Up to and including the line with "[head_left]", please reproduce the lines below exactly, beginning with the first.
[[ DATA, beginning ]]
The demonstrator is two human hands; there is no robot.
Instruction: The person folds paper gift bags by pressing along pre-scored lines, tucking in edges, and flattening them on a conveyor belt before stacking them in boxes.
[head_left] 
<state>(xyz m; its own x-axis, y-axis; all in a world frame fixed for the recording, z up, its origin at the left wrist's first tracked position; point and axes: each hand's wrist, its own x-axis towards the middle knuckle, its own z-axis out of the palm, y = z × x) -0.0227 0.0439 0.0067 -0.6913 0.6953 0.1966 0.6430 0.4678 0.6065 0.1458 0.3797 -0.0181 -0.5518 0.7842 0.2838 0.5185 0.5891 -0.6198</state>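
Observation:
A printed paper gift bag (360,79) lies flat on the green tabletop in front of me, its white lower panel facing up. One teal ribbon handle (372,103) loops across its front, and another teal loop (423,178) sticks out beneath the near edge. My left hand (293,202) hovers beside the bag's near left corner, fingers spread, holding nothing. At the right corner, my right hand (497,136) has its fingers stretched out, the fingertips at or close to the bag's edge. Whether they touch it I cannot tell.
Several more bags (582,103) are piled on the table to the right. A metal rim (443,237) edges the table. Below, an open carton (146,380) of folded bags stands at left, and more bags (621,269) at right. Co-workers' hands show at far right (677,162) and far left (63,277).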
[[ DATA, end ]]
ANSWER TO THIS PROBLEM:
The demonstrator is two human hands; there is no robot.
Instruction: The person folds paper gift bags by pressing along pre-scored lines, tucking in edges, and flattening them on a conveyor belt before stacking them in boxes.
[head_left] 

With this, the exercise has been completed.